Open GBJim opened 8 years ago
@GBJim that is a good question ! I am also interested in the answer.
For a binary classifier I have read this tutorial based on the Inria Person dataset : README
Looking at the INRIA dataset I think you need to do some random boxes that aren't pedestrian. If I understand the code well the background box is generated automatically.
Hi @Austriker I tried assigning background class to the whole image in negative examples, but I got a floating point exception(C++) during the training process.
Let me read the materials you provided and see if I can comp up a solution
@GBJim have you found how to do it ?
if I have understood well when you train fast-rcnn you have to run selective_search before to create some background proposal. But with faster-rcnn the RPN layer does it by itself. So technically speaking we don't need to add negative examples.
I started to train on my set with rcnn_alt_opt but rpn_loss_bbox is really unstable ! it moves between 12 and 0.3. What should I do ?
Hi @Austriker I am not sure what's the solution of your unstable rpn_loss_bbox. The only thing I know is that the whole alternating training takes a long time and repeats several times(correct me if I am wrong) Maybe you need higher iterations or more training data to solve your problem.
About the negative examples issue. My situation is that half of my training data does not contain any foreground objects(technically it contains lots of _background object), which implies that Faster R-CNN ignores half of the data during training.
If there is a way to enable Faster R-CNN take those negative half of the data, it must be helpful to improve the model performance. This is my assumption. I am still working on how to enable Faster R-CNN doing that.
@GBJim I have the same issue with my dataset. Every image with no bbox is removed from the set. I was thinking of using selective_search to generate background boxes and merged the roidb to the dataset.
@Austriker That sounds like a good idea! I am not familiar with selective search tools cause I stepped into this research field directly from Faster R-CNN. Any suggestions or tutorial materials to get start selective search?
The roidb without any RoIs will be removed from training data set by filter_roidb. We can comment out this check on RoIs to allow background images.

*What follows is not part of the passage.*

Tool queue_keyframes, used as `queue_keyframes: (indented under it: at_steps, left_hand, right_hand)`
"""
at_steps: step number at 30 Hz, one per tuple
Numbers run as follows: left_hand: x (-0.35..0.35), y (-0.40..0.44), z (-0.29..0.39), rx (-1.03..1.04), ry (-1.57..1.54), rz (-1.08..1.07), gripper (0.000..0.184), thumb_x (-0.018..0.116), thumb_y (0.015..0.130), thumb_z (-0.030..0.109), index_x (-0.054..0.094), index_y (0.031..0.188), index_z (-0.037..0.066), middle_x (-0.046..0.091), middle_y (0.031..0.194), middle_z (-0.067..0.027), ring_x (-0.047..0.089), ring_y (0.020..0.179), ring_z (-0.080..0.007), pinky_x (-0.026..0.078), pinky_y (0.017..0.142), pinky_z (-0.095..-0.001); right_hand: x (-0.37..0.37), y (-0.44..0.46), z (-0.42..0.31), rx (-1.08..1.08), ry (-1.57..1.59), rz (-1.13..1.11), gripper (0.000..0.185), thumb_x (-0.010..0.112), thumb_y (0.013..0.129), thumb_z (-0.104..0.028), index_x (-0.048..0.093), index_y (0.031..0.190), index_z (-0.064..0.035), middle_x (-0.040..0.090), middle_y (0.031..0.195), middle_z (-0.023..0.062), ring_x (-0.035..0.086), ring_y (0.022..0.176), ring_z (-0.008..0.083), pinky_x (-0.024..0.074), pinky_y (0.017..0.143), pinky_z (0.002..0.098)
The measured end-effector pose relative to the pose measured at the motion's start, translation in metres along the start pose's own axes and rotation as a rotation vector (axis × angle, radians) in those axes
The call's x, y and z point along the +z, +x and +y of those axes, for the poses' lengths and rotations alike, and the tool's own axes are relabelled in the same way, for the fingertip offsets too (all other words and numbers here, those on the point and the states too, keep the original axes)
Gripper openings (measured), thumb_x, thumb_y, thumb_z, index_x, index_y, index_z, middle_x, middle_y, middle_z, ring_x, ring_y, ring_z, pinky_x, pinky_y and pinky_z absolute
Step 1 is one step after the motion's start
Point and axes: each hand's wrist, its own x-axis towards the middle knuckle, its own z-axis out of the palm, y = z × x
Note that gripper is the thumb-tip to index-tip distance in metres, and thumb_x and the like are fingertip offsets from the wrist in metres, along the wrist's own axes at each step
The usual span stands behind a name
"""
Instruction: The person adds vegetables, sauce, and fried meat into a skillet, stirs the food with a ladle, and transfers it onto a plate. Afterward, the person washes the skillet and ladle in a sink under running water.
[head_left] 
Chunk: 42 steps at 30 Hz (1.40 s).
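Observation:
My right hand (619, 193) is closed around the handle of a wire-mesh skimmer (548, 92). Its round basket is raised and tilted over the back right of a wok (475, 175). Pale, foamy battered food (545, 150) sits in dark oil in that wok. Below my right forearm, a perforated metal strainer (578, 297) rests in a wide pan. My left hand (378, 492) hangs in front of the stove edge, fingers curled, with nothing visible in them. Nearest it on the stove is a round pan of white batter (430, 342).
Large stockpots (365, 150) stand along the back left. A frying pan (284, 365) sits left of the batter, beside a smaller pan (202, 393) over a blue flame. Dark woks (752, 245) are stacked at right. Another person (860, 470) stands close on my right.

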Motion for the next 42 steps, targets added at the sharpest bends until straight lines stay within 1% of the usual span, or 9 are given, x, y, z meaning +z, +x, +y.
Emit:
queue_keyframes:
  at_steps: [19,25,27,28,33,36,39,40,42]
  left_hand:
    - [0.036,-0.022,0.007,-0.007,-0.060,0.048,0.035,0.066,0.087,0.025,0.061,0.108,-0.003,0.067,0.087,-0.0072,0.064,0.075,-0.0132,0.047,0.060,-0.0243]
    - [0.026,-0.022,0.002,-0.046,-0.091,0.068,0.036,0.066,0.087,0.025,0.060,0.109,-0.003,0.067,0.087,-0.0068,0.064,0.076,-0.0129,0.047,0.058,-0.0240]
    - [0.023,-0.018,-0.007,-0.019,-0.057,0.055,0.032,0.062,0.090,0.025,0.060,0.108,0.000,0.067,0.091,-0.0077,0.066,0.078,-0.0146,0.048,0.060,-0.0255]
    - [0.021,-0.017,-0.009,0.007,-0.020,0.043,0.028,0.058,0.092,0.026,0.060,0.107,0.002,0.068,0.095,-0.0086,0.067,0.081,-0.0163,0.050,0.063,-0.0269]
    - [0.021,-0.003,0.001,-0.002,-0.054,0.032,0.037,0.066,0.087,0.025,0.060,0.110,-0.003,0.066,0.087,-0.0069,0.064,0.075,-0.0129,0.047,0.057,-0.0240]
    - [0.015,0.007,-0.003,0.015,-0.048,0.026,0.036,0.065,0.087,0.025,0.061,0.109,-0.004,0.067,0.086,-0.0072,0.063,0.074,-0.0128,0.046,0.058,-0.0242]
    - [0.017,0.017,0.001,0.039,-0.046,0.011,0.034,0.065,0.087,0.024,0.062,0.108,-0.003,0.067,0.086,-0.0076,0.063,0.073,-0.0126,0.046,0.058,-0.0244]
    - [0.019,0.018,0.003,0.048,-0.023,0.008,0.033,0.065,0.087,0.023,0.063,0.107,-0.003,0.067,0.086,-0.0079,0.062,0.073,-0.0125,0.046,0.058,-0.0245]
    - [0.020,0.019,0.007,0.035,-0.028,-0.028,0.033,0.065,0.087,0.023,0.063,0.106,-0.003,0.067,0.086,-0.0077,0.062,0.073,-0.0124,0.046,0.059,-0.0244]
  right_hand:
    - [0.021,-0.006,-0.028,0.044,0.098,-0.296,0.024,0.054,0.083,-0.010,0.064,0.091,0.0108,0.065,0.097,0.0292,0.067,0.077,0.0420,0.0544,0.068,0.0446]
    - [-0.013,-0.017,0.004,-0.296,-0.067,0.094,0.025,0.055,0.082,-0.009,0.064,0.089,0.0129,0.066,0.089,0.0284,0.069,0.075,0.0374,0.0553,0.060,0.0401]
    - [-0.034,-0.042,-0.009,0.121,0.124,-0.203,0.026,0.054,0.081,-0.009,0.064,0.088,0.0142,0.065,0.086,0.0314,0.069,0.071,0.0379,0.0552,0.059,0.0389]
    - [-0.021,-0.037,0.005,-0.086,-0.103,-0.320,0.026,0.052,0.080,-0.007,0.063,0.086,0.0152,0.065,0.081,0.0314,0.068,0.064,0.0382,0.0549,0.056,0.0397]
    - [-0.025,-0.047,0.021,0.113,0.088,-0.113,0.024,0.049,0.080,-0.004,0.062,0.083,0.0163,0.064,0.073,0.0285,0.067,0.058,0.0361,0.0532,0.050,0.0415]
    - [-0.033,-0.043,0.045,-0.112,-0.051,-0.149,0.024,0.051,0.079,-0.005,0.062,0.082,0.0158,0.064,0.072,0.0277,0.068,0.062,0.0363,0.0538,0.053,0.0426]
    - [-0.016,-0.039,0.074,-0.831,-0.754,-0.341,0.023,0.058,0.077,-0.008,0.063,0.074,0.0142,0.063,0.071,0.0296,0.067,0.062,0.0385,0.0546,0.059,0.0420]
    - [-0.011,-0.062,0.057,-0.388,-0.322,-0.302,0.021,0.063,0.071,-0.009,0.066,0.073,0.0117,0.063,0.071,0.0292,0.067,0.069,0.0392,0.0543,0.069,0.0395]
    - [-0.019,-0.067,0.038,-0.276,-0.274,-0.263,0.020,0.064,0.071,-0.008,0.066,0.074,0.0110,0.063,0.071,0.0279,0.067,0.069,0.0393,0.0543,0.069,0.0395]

Note that you may want to choose the anchors with higher box scores as hard negative examples for RPN. Besides, the hyperparameters may needed to be tuned on account of the growing number of negative batches (batches without any positive examples).
I got a floating point exception(C++) during the training process.

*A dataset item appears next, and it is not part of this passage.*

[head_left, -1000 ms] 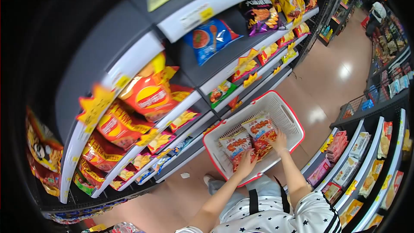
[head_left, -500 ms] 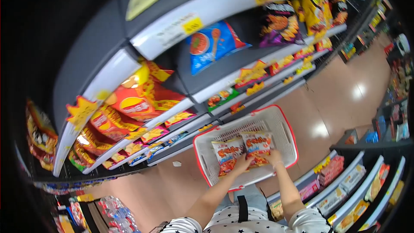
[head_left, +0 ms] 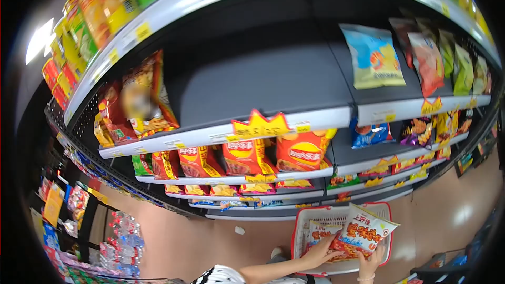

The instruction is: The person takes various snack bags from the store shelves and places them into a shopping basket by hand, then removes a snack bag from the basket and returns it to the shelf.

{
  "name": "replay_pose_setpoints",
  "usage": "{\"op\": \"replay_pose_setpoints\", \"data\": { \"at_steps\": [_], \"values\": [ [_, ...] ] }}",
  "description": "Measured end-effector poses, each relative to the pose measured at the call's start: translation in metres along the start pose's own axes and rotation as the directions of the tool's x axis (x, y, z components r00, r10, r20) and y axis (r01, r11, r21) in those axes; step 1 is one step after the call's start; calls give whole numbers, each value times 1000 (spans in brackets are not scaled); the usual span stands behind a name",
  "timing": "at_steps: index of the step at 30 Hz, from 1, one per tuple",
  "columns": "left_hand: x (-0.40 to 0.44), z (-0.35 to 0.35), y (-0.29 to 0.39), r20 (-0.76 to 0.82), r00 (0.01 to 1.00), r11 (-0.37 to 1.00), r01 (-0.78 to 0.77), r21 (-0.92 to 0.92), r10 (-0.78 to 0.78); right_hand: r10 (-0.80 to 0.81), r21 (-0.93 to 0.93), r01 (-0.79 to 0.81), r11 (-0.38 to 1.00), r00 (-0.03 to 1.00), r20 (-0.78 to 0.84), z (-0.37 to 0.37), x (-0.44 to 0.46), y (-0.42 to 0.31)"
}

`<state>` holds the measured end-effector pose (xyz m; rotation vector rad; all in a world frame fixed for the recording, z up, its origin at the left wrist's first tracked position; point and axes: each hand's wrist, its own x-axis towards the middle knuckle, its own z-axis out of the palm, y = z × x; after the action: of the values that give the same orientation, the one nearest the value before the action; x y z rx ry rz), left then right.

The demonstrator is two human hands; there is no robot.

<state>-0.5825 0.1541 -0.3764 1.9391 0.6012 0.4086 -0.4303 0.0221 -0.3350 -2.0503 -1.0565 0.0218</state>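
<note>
A white and red snack bag is held tilted above the shopping basket, between my two hands. My left hand grips its lower left edge, fingers closed on the packet. On the lower right edge, my right hand holds it with fingers bent round the corner. A second, similar snack bag lies inside the basket, partly covered by the first bag and my left hand. The basket is white with a red rim and sits low in front of me.
A long shelf unit curves across the view. Red chip bags line a lower shelf, pastel bags stand at right, and canisters sit at upper left. Bottled drinks stand at lower left on the tiled floor.
One snack bag has been lifted up from the basket by both hands. My view has tilted up toward the higher shelves, and the basket now appears lower and further right.
</note>
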Motion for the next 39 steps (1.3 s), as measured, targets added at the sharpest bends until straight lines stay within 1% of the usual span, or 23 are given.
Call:
{"op": "replay_pose_setpoints", "data": {
  "at_steps": [1,2,3,4,5,7,9,11,14,15,17,18,19,20,21,23,24,31,33,35,37,38,39],
  "values": [
    [-5,-26,17,-97,995,1000,-9,-11,8,-30,-13,29,999,999,-16,0,12,-23],
    [-8,-54,33,-116,993,999,-36,-20,33,-150,31,152,988,986,-72,1,26,-50],
    [-12,-85,50,-220,969,994,-107,35,113,-261,69,271,960,957,-127,5,37,-76],
    [-17,-114,60,-314,931,982,-164,97,186,-293,50,312,949,928,-231,14,47,-101],
    [-23,-139,63,-383,892,964,-173,202,240,-306,41,324,945,923,-234,20,60,-119],
    [-21,-200,85,-467,759,878,-291,381,454,-460,9,497,868,809,-366,34,85,-158],
    [-15,-258,108,-488,644,779,-292,555,589,-260,294,379,877,891,-372,50,114,-200],
    [-7,-314,144,-491,544,671,-192,716,680,-435,242,565,789,791,-430,40,160,-291],
    [24,-380,162,-494,346,550,-82,831,798,-356,514,509,691,858,-371,61,213,-367],
    [32,-397,165,-518,351,572,-65,818,780,-312,614,464,638,886,-344,70,228,-384],
    [44,-422,165,-543,346,595,-60,801,765,-363,581,515,630,857,-366,86,252,-414],
    [50,-431,161,-578,314,608,5,794,753,-369,570,524,633,851,-373,96,265,-424],
    [55,-439,157,-611,279,619,71,782,741,-429,485,574,660,818,-384,108,276,-433],
    [58,-444,152,-663,297,658,133,742,687,-486,398,618,678,783,-388,116,283,-436],
    [60,-446,151,-661,294,658,127,743,690,-486,393,620,679,781,-393,120,284,-439],
    [65,-447,149,-641,271,609,203,767,718,-397,237,475,847,863,-312,127,287,-445],
    [64,-446,149,-644,298,579,283,765,705,-387,155,429,890,890,-241,124,286,-445],
    [64,-447,149,-659,299,624,215,751,690,-336,87,375,923,895,-292,127,285,-445],
    [64,-447,148,-649,278,630,164,759,708,-386,101,472,876,811,-439,127,288,-441],
    [66,-447,145,-607,189,589,148,795,772,-419,181,624,760,684,-597,125,288,-433],
    [70,-448,141,-577,154,568,103,817,802,-360,260,749,609,553,-751,124,277,-423],
    [73,-450,138,-560,133,550,101,829,818,-375,182,748,638,508,-776,123,263,-415],
    [75,-451,136,-539,106,530,103,842,836,-282,373,690,620,639,-715,121,237,-407]
  ]
}}
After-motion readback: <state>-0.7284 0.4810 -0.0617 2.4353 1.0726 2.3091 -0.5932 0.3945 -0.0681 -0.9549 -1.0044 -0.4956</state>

py-faster-rcnn call top.reshape
in several layers. Calling blob.reshape([..., 0, ...])
leads to a floating point exception. Any chance of your data layers generating empty batches?
@manipopopo Thank you for sharing this detailed information!

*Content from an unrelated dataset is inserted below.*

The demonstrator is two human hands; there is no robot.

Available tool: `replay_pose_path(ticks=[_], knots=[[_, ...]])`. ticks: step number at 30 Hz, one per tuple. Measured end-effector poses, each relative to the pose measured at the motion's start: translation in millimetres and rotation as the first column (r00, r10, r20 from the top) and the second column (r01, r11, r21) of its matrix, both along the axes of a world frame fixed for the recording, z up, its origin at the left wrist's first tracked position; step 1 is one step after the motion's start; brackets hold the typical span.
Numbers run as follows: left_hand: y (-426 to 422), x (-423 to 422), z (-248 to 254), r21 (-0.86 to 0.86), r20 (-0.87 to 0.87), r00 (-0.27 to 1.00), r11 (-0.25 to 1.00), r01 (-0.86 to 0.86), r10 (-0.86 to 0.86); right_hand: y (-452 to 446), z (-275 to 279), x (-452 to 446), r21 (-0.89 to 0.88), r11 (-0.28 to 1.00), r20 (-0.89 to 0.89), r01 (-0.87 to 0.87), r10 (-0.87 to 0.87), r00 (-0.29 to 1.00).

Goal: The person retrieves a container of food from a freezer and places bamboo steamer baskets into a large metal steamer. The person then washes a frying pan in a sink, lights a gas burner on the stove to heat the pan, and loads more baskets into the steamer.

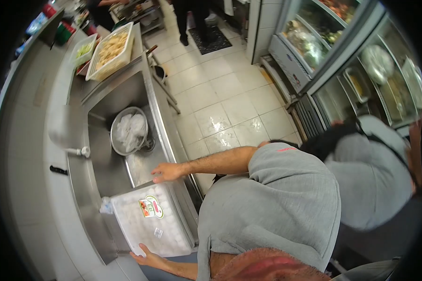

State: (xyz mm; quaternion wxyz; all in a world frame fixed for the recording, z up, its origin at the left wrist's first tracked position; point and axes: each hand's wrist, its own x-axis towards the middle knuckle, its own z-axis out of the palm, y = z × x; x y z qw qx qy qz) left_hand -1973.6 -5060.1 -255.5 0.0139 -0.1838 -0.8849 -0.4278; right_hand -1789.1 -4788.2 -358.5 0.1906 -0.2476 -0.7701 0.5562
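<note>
A white plastic tub (147, 225) full of pale rounded pieces lies across the near end of the steel sink, its flat face with a colourful label turned up. At its lower edge is my left hand (149, 258), thumb along the rim and fingers around the side. My right hand (169, 172) is at the opposite edge, fingers stretched out over the corner; contact there is hard to make out. Deeper in the sink (140, 173), a round metal bowl (115, 144) holds whitish translucent plastic.
A white tray (90, 75) of yellowish food stands beyond the sink, beside a tub of green pieces (83, 50). On the left ledge lies a black-handled knife (58, 170). A person in grey (370, 173) bends by the open fridge (356, 84). Floor tiles (215, 119) look wet.
</note>
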Motion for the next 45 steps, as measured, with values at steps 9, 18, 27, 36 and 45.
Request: replay_pose_path(ticks=[9,18,27,36,45], knots=[[88.4,34.5,11.1,0.054,-0.008,0.844,0.843,0.536,-0.536,-3.5,14.2,80.4,-0.118,0.860,-0.028,0.497,-0.503,0.864],[126.3,99.7,24.9,0.000,-0.005,0.683,0.683,0.730,-0.730,-38.0,-11.6,197.2,-0.230,0.714,0.038,0.661,-0.672,0.740],[116.8,115.1,9.6,-0.035,-0.031,0.756,0.756,0.653,-0.654,-45.7,-33.0,315.2,-0.549,0.535,0.175,0.642,-0.677,0.714],[142.0,127.9,23.3,-0.033,-0.127,0.782,0.791,0.611,-0.610,16.6,-12.6,198.4,-0.461,0.831,-0.016,0.310,-0.357,0.934],[136.0,74.6,4.6,0.053,-0.055,0.838,0.837,0.545,-0.542,26.9,-5.3,10.7,-0.382,0.919,0.148,0.097,-0.042,0.988]])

My goal is to enable Faster R-CNN learns from those background images(no bounding box) So I think I can not skip those lines in anchor_target_layer and roi_data_layer. I think skipping these lines is equivalent to directly removing background images from training data.
Instead, I need to generate(maybe randomly) some bounding boxes for background images and feed them into Faster R-CNN
@GBJim For the selective_search : http://koen.me/research/pub/uijlings-ijcv2013-draft.pdf Python version : https://github.com/AlpacaDB/selectivesearch
@manipopopo Thanks it's very interesting.
I think the solution should be to tweak the filter_roidb to avoid removing images without any bbox.
@GBJim
All anchors are still negative examples for the training in RPN as we don't remove these lines. And the RPN still processes background images and generates proposals. These proposals can be negative (__background__
) training examples for rcnn classification sub-network as long as your imdb
's method rpn_roidb
doesn't get rid of records corresponding to background images .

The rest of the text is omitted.